Some programmers use misspelled words like '''kount''' (instead of count) for variable names intentionaly for whatever reasons. I also use misspelled words like Ka-razy (for crazy) at times in the comment portions; sometimes these attempts at humor may be hard to discern. There is a fine line between humor and ... not humor. -- [[User:Gerard Schildberger|Gerard Schildberger]] 22:17, 25 July 2012 (UTC)

:Humour is in the eye. (Anyone's eye, not just the beholder). --[[User:Paddy3118|Paddy3118]] 08:52, 26 July 2012 (UTC)

::invited to do so, I corrected one corrected misspelling (occurences -> occurrences)

:::However my observation that :::/C is the hex version of of char/ :::should read :::/*Y is the hex version of char */ :::was not considered and I dare not change it :::When I did the TSO version I realized that the hex stuff isn't needed at all, is it? --[[User:Walterpachl|Walterpachl]] 10:18, 26 July 2012 (UTC)

:::: I can't speak for your code, just the code that I entered, and that hex stuff was needed to present a list of letter counts ''as well as'' the character counts.

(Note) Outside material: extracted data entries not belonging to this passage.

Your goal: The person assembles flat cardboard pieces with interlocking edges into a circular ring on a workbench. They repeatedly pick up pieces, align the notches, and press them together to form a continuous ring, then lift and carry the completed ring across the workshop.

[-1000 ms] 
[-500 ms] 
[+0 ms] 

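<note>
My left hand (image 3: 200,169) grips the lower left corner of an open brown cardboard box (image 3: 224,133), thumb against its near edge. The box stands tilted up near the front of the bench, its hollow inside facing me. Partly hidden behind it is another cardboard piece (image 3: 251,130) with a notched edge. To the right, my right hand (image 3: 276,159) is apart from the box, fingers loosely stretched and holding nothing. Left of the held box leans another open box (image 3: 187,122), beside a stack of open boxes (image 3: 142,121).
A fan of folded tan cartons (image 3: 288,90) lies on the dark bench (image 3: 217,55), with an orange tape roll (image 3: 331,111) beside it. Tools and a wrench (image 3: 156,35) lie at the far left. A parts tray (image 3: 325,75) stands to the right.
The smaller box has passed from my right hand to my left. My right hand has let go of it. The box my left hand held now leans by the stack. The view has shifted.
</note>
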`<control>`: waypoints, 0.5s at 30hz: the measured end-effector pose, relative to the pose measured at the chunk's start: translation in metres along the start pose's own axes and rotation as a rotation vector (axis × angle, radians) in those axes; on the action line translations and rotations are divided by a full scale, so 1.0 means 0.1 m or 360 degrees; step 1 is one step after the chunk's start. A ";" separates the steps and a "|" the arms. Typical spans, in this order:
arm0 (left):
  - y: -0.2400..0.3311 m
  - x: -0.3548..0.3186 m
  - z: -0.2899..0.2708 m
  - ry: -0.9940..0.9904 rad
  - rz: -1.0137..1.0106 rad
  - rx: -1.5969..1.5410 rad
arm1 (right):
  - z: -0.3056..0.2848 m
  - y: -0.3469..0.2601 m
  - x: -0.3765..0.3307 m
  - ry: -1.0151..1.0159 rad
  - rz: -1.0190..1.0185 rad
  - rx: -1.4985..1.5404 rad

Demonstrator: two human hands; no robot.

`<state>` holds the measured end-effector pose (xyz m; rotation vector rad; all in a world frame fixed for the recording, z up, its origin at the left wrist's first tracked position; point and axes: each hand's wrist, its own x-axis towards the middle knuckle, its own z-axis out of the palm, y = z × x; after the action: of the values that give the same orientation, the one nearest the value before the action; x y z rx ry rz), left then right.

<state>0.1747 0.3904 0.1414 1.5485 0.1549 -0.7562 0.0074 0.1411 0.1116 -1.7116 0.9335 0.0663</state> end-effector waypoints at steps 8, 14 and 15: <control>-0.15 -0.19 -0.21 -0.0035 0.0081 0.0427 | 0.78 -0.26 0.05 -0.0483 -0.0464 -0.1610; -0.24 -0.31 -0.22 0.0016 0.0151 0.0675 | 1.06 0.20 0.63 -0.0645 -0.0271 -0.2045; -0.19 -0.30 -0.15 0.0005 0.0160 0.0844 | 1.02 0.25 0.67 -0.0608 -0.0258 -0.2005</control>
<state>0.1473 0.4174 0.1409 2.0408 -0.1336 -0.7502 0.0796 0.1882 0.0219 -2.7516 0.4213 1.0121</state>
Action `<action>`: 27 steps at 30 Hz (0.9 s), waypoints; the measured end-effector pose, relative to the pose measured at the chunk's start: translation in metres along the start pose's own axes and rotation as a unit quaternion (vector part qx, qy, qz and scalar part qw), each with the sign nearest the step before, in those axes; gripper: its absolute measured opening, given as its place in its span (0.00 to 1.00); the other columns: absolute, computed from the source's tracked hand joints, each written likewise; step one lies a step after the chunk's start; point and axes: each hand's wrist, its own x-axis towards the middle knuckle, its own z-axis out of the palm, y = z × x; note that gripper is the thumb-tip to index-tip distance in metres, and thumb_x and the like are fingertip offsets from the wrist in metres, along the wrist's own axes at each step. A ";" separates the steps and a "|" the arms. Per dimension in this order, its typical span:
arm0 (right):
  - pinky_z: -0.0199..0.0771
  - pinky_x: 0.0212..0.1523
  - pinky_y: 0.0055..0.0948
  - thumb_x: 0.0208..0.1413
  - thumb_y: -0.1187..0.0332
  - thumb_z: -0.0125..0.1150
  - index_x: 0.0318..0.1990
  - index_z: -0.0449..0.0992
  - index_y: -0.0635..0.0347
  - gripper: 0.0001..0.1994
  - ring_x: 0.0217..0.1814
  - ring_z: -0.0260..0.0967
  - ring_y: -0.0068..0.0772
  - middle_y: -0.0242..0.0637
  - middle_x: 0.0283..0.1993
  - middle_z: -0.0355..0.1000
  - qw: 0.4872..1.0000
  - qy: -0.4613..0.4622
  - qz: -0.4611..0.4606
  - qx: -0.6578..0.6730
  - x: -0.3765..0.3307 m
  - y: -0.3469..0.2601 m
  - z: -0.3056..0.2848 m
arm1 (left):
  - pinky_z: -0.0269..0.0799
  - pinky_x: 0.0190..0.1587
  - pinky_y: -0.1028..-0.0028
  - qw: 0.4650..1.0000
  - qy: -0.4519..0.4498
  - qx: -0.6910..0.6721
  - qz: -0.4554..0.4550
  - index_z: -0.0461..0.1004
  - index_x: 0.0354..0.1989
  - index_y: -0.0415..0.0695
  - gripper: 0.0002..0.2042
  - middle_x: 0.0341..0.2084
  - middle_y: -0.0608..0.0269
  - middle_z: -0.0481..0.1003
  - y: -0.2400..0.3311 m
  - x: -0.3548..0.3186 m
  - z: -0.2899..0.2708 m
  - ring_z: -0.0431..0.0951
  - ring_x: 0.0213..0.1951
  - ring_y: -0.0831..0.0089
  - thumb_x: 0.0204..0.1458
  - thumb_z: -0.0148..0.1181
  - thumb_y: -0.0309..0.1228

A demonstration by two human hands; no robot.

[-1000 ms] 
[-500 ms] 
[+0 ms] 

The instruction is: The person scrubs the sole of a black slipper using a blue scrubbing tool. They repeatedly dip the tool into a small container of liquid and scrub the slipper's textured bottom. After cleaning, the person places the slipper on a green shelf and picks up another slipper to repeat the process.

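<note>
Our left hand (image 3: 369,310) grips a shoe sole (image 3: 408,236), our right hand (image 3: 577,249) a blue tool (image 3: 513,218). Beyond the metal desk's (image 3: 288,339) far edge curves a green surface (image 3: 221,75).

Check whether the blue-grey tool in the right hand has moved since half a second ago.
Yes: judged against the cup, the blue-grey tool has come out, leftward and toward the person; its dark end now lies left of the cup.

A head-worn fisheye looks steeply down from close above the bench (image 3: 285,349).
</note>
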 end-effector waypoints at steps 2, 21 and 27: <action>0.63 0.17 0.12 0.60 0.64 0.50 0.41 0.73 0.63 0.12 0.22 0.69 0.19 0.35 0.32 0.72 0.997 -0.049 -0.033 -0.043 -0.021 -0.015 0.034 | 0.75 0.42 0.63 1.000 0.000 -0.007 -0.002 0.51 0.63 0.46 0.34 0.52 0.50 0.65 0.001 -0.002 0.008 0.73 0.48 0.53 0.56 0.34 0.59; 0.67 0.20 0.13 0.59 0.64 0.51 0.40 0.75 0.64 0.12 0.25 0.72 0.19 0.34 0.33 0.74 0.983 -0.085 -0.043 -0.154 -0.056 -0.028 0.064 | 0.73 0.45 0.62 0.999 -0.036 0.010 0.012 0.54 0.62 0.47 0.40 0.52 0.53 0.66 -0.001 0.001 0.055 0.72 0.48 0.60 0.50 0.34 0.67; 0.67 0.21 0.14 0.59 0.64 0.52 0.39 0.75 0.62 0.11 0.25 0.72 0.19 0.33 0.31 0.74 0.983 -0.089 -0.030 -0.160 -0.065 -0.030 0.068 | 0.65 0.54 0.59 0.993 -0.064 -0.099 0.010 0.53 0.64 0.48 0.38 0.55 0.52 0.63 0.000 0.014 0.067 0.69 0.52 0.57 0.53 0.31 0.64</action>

:::: Also, when changing other people's code or comments, please use a summary stating that (or better yet, whenever you make ''any'' change). This makes it easier for the original poster to see what the changes where via the friendly Rosetta Code notification system. I know when I first started making changes and entering examples on Rosetta Code, I didn't know about the (edit) summaries. Now, I have the box checked:

My preferences
Editing
[√] Prompt me when entering a blank edit summary

:::: Of course, this only nags, er, ''prompts'' you when you don't enter an edit summary, but it helps. -- [[User:Gerard Schildberger|Gerard Schildberger]] 12:20, 26 July 2012 (UTC) ::::: Thanks for the hint. that'll keep me from forgetting. --[[User:Walterpachl|Walterpachl]] 14:03, 26 July 2012 (UTC)

== Whitespace and Assembly code ==

After the Whitespace code, there is a block of Assembly code. Is that part of the Whitespace implementation, or is there a heading missing? Further, the "Output" section after the Assembly block only contain three numeric values, which doesn't seem to be right. --[[User:PauliKL|PauliKL]] ([[User talk:PauliKL|talk]]) 12:16, 2 August 2013 (UTC)